Did Harvard Scientists Secretly Discuss Making a Human from Scratch?
Did you hear about the secret meeting earlier this month at Harvard Medical School? The one where scientists schemed to create a parentless human being from scratch? Maybe you read one of the skeptical news articles, or the stories illustrated with images from the dystopian sci-fi classic “Blade Runner” or of a robot Frankenstein. One blogger compared the meeting to a gathering of “Bond villains.”
The press coverage was suspicious and critical. Why would a bunch of scientists need to exclude the media and the public from a meeting about something as ethically fraught as synthesizing a human genome?
Three weeks later, the exact details of what happened are still being contested. I’m a researcher in synthetic biology, and I learned of the project from reading the newspaper. I reached out to the meeting’s organizers, who – for reasons I’ll explain – declined to comment for this article. But in conversations with meeting invitees, as well as some critics, I’ve found that much of the press coverage was misleading, and says more about the relationship between journalists and scientists than the meeting itself.
What really happened behind closed doors when over 130 scientists, industry leaders and ethicists convened to talk about synthesizing a human genome? How did these sessions end up so widely misunderstood by the media and the public?
Open doors versus science publishing protocols
The May 10 meeting was titled “HGP-Write: Testing Large Synthetic Genomes in Cells.” HGP refers to the Human Genome Project, the world’s largest collaborative biological effort that resulted in the sequencing of the full human genome in 2003.
Those invited say the organizers hoped to inspire scientists and the public with a new grand challenge project: to advance from reading genomes to writing them, by manufacturing them from individual DNA building blocks. In an invitation dated March 30, the hosts proposed a bold collaborative effort to “synthesize a complete human genome within a cell line.” Panels tackled whether such an effort is worthwhile, as well as the ethical, technological and economic challenges.

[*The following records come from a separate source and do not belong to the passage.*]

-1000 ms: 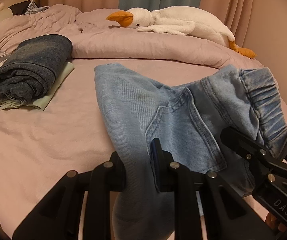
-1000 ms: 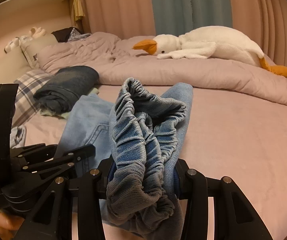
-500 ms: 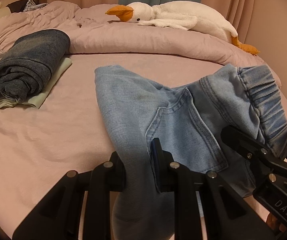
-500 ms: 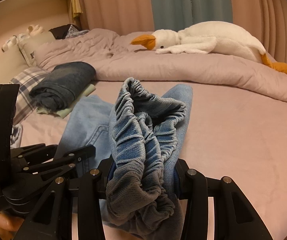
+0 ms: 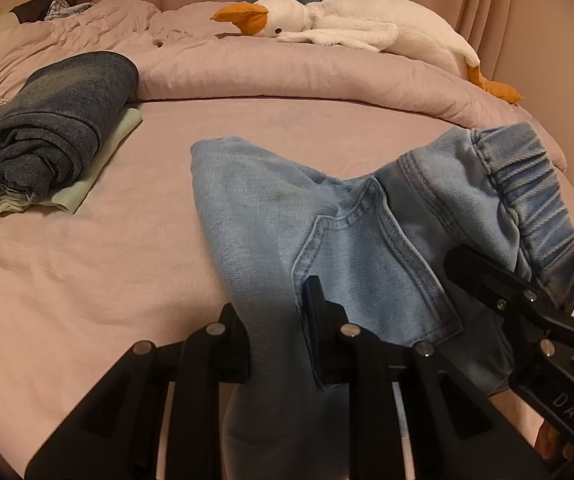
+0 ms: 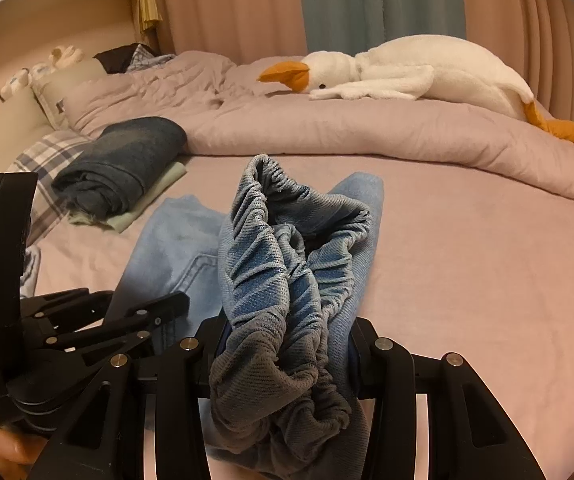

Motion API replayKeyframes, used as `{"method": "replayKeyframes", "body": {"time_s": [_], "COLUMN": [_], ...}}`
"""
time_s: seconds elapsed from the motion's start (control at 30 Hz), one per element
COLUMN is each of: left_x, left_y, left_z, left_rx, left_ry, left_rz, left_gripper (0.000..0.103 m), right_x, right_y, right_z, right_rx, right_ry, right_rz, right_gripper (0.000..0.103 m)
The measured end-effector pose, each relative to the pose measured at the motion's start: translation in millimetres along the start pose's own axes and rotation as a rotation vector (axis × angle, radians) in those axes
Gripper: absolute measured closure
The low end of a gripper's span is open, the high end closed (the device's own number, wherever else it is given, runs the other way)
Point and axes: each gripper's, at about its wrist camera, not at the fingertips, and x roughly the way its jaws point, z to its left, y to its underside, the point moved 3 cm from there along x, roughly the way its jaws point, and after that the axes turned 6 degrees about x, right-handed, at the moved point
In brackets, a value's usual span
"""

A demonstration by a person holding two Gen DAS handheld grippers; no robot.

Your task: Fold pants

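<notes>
Light blue denim pants [image 5: 271,208] lie partly on the pink bed sheet [image 5: 67,280], one leg reaching away from me. My left gripper [image 5: 277,332] is shut on a fold of the denim beside the back pocket. In the right wrist view, my right gripper [image 6: 287,340] is shut on the bunched elastic waistband [image 6: 271,248], which stands up in a crumpled heap between its fingers. The right gripper [image 5: 527,312] also shows at the right of the left wrist view, under the waistband [image 5: 527,192]. Close on the right gripper's left is the left gripper [image 6: 127,320].
A folded dark jeans roll [image 5: 59,120] rests on a pale green folded garment [image 5: 99,168] at the left. A rolled pink duvet [image 5: 287,76] with a white plush goose [image 5: 367,28] runs across the back. A plaid pillow [image 6: 47,160] lies far left. Bare sheet spreads on the right [image 6: 487,280].
Both grippers keep the same hold on the pants. The views have only drifted slightly; the cloth hangs as before.
</notes>
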Motion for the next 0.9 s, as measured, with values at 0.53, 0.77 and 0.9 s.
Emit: {"method": "replayKeyframes", "body": {"time_s": [0.53,0.77,0.9], "left_x": [13,15,16], "left_y": [4,6,6], "left_z": [7,8,8], "left_rx": [0.006,0.012,0.019], "left_ry": [-0.022,-0.032,-0.041], "left_rz": [0.037,0.039,0.039], "left_gripper": [0.075,0.071,0.070], "right_x": [17,21,22], "right_y": [5,8,9], "right_z": [-23,-31,-34], "right_rx": [0.104,0.138,0.146], "right_ry": [-0.012,-0.017,-0.015], "right_rz": [0.072,0.092,0.099], "right_gripper": [0.057,0.057,0.056]}}
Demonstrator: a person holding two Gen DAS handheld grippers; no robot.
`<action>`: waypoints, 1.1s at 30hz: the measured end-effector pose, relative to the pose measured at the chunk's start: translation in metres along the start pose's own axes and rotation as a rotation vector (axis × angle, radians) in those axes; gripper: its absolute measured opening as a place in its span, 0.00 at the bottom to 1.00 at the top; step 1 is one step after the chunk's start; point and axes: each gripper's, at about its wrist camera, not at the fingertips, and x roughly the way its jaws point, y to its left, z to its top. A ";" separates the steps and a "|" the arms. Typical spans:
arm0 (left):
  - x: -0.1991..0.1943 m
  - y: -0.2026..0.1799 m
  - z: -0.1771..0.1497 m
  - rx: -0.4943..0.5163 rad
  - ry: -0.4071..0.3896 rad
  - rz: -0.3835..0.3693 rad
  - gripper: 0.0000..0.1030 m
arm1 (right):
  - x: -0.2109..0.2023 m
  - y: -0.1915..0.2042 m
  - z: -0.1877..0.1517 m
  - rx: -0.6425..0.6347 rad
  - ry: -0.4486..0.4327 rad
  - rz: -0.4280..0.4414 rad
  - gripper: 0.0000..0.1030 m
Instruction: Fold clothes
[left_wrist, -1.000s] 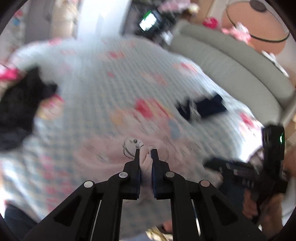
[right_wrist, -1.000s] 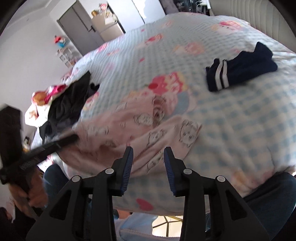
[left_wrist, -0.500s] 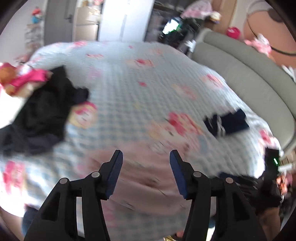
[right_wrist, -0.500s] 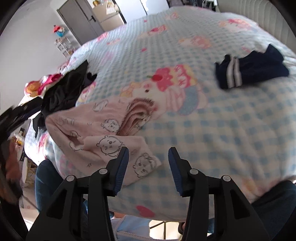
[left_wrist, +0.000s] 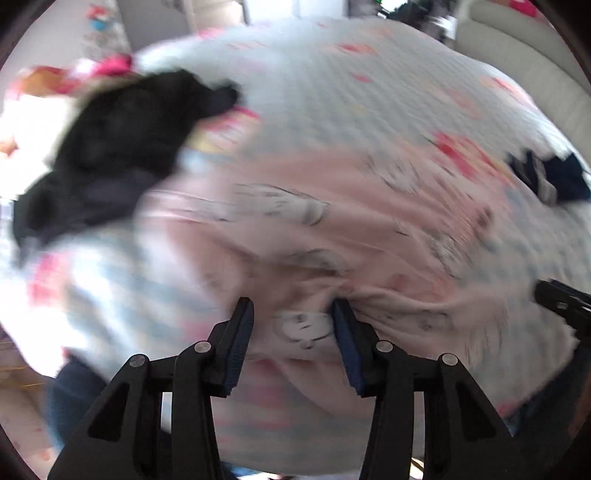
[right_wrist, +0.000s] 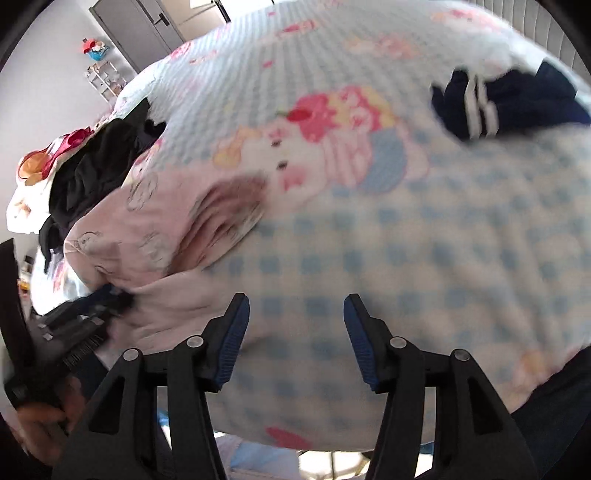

The conversation was not intended to be restricted. The meeting organizers – Harvard geneticist George Church; New York University systems geneticist Jef Boeke; Andrew Hessel, of the Bio/Nano research group at Autodesk, Inc.; and Nancy J. Kelley, a lawyer specializing in biotechnology consulting – had plans to engage the broader scientific community, as well as industry, policy makers and the public. They made a video recording of the entire meeting, originally intended to be live-streamed over the Internet. They planned to apply for federal funding, which would invite regulatory oversight. And they submitted a white paper to a major peer-reviewed journal explaining the scientific, technological and ethical aspects of the project.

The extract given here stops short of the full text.